RECORDS PROVIDED ▸

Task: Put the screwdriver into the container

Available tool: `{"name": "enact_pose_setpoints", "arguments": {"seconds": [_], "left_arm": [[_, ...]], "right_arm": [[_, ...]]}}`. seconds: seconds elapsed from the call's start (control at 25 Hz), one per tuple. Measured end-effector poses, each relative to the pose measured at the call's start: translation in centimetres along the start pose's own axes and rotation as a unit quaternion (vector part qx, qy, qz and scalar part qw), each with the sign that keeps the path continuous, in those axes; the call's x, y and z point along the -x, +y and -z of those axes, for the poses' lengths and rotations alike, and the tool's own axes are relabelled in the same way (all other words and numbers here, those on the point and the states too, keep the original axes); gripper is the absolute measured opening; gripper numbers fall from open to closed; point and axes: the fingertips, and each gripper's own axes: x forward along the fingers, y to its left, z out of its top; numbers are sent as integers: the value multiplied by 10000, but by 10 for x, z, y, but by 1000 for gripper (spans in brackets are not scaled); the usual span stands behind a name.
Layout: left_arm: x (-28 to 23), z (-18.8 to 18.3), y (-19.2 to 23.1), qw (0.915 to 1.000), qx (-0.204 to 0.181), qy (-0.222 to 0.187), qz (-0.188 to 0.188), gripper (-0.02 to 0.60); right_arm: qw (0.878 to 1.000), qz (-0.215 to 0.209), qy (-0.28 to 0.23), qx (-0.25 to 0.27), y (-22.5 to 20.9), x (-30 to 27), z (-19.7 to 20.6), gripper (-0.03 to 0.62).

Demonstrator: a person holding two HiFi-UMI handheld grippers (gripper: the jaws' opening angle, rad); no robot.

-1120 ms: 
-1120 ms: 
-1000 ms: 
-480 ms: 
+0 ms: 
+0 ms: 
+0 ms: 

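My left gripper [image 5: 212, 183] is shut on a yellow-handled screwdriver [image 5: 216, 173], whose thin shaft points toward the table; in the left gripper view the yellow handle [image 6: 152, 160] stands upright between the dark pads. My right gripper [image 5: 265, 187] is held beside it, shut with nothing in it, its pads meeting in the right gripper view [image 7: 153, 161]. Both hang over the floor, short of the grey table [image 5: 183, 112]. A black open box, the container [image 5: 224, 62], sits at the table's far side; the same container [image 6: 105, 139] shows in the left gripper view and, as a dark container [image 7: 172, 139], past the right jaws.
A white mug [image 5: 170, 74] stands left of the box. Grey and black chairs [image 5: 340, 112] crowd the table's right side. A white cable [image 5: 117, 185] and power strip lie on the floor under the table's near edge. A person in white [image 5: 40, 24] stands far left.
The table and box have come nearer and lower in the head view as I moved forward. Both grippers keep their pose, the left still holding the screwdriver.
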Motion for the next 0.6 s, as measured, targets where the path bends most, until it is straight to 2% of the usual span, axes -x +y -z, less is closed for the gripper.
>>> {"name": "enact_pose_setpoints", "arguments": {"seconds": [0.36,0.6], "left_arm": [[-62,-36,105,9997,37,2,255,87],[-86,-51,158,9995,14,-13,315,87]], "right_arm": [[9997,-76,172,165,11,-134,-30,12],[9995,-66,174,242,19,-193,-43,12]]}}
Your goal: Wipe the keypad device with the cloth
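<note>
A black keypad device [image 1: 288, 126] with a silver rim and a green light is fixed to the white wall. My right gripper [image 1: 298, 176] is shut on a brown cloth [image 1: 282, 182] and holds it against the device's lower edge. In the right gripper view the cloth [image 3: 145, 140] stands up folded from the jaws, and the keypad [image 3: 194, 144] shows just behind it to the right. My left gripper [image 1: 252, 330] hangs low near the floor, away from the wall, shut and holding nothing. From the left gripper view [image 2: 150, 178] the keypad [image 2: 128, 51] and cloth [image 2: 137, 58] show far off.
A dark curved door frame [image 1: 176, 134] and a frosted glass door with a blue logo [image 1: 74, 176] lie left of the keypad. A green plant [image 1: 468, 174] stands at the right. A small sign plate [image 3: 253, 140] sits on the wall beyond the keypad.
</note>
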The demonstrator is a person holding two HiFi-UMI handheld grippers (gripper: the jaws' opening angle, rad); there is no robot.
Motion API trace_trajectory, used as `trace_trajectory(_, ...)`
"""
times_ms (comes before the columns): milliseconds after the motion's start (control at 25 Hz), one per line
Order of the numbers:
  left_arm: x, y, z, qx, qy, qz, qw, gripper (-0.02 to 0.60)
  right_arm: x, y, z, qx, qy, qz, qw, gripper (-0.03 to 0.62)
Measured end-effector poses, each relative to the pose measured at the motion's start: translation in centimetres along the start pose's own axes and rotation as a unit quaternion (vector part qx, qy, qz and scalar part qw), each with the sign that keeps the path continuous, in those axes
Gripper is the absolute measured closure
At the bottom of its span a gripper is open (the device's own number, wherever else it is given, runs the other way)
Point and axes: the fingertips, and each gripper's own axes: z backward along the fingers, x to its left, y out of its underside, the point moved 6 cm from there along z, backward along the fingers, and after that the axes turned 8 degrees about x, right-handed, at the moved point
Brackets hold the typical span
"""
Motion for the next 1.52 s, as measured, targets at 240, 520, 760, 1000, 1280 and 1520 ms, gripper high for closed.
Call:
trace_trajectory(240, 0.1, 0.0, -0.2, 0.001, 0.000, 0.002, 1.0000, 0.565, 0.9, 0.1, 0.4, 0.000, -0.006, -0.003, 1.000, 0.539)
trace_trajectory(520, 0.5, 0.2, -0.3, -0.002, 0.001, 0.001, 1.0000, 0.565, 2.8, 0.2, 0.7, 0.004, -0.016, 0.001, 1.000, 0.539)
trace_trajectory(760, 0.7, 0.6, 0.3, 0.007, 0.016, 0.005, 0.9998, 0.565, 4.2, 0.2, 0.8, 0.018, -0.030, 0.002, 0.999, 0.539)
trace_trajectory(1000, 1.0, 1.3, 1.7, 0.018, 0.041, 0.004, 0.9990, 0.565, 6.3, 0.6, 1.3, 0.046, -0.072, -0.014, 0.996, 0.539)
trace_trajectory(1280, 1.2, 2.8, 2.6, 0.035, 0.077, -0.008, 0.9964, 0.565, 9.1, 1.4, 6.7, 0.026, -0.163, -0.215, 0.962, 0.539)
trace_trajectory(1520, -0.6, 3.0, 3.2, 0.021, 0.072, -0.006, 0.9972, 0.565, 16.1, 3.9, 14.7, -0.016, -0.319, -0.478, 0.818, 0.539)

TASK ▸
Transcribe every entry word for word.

SOLUTION FOR THIS PROBLEM ▸
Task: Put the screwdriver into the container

Available tool: `{"name": "enact_pose_setpoints", "arguments": {"seconds": [_], "left_arm": [[_, ...]], "right_arm": [[_, ...]]}}`. seconds: seconds elapsed from the call's start (control at 25 Hz), one per tuple. Measured end-effector poses, each relative to the pose measured at the call's start: translation in centimetres along the start pose's own axes and rotation as a unit quaternion (vector part qx, qy, qz and scalar part qw), each with the sign that keeps the path continuous, in those axes; the call's x, y and z point along the -x, +y and -z of those axes, for the poses' lengths and rotations alike, and the tool's own axes are relabelled in the same way (all other words and numbers here, those on the point and the states too, keep the original axes); gripper is the absolute measured opening; gripper numbers fall from open to closed; point and axes: the fingertips, and each gripper's own axes: x forward along the fingers, y to its left, z out of its top; numbers are sent as integers: the value multiplied by 10000, but by 10 for x, z, y, but by 1000 for gripper (spans in brackets are not scaled); the usual span stands behind a name.
Layout: left_arm: x (-28 to 23), z (-18.8 to 18.3), y (-19.2 to 23.1), qw (0.915 to 1.000), qx (-0.204 to 0.181), qy (-0.222 to 0.187), qz (-0.188 to 0.188), gripper (-0.02 to 0.60); right_arm: qw (0.878 to 1.000), qz (-0.215 to 0.209), qy (-0.28 to 0.23), qx (-0.25 to 0.27), y (-22.5 to 20.9), x (-30 to 27), z (-19.7 to 20.6), gripper (-0.03 to 0.62).

Demonstrator: a person holding two HiFi-UMI handheld grippers (gripper: the jaws' opening angle, rad); no robot.

-1120 ms: 
-1120 ms: 
-1000 ms: 
-480 ms: 
+0 ms: 
+0 ms: 
+0 ms: 

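My left gripper [image 5: 212, 183] is shut on a yellow-handled screwdriver [image 5: 216, 173], whose thin shaft points toward the table; in the left gripper view the yellow handle [image 6: 152, 160] stands upright between the dark pads. My right gripper [image 5: 265, 187] is held beside it, shut with nothing in it, its pads meeting in the right gripper view [image 7: 153, 161]. Both hang over the floor, short of the grey table [image 5: 183, 112]. A black open box, the container [image 5: 224, 62], sits at the table's far side; the same container [image 6: 105, 139] shows in the left gripper view and, as a dark container [image 7: 172, 139], past the right jaws.
A white mug [image 5: 170, 74] stands left of the box. Grey and black chairs [image 5: 340, 112] crowd the table's right side. A white cable [image 5: 117, 185] and power strip lie on the floor under the table's near edge. A person in white [image 5: 40, 24] stands far left.
The table and box have come nearer and lower in the head view as I moved forward. Both grippers keep their pose, the left still holding the screwdriver.
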Motion for the next 0.6 s, as measured, targets where the path bends most, until it is straight to 2% of the usual span, axes -x +y -z, less is closed for the gripper.
>>> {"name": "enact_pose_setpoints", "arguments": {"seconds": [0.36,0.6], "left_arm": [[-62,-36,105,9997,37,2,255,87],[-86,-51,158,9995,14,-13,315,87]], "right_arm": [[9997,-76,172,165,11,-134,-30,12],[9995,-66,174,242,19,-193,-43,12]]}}
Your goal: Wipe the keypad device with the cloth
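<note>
A black keypad device [image 1: 288, 126] with a silver rim and a green light is fixed to the white wall. My right gripper [image 1: 298, 176] is shut on a brown cloth [image 1: 282, 182] and holds it against the device's lower edge. In the right gripper view the cloth [image 3: 145, 140] stands up folded from the jaws, and the keypad [image 3: 194, 144] shows just behind it to the right. My left gripper [image 1: 252, 330] hangs low near the floor, away from the wall, shut and holding nothing. From the left gripper view [image 2: 150, 178] the keypad [image 2: 128, 51] and cloth [image 2: 137, 58] show far off.
A dark curved door frame [image 1: 176, 134] and a frosted glass door with a blue logo [image 1: 74, 176] lie left of the keypad. A green plant [image 1: 468, 174] stands at the right. A small sign plate [image 3: 253, 140] sits on the wall beyond the keypad.
</note>
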The demonstrator is a person holding two HiFi-UMI handheld grippers (gripper: the jaws' opening angle, rad); there is no robot.
Motion API trace_trajectory, used as `trace_trajectory(_, ...)`
"""
times_ms (comes before the columns): milliseconds after the motion's start (control at 25 Hz), one per line
Order of the numbers:
  left_arm: x, y, z, qx, qy, qz, qw, gripper (-0.02 to 0.60)
  right_arm: x, y, z, qx, qy, qz, qw, gripper (-0.03 to 0.62)
Measured end-effector poses, each relative to the pose measured at the motion's start: translation in centimetres along the start pose's own axes and rotation as a unit quaternion (vector part qx, qy, qz and scalar part qw), each with the sign that keeps the path continuous, in those axes
Gripper is the absolute measured closure
At the bottom of its span a gripper is open (the device's own number, wherever else it is given, runs the other way)
Point and axes: the fingertips, and each gripper's own axes: z backward along the fingers, x to its left, y out of its underside, the point moved 6 cm from there along z, backward along the fingers, and after that the axes turned 8 degrees about x, right-handed, at the moved point
Brackets hold the typical span
"""
Motion for the next 1.52 s, as measured, targets at 240, 520, 760, 1000, 1280 and 1520 ms, gripper high for closed.
Call:
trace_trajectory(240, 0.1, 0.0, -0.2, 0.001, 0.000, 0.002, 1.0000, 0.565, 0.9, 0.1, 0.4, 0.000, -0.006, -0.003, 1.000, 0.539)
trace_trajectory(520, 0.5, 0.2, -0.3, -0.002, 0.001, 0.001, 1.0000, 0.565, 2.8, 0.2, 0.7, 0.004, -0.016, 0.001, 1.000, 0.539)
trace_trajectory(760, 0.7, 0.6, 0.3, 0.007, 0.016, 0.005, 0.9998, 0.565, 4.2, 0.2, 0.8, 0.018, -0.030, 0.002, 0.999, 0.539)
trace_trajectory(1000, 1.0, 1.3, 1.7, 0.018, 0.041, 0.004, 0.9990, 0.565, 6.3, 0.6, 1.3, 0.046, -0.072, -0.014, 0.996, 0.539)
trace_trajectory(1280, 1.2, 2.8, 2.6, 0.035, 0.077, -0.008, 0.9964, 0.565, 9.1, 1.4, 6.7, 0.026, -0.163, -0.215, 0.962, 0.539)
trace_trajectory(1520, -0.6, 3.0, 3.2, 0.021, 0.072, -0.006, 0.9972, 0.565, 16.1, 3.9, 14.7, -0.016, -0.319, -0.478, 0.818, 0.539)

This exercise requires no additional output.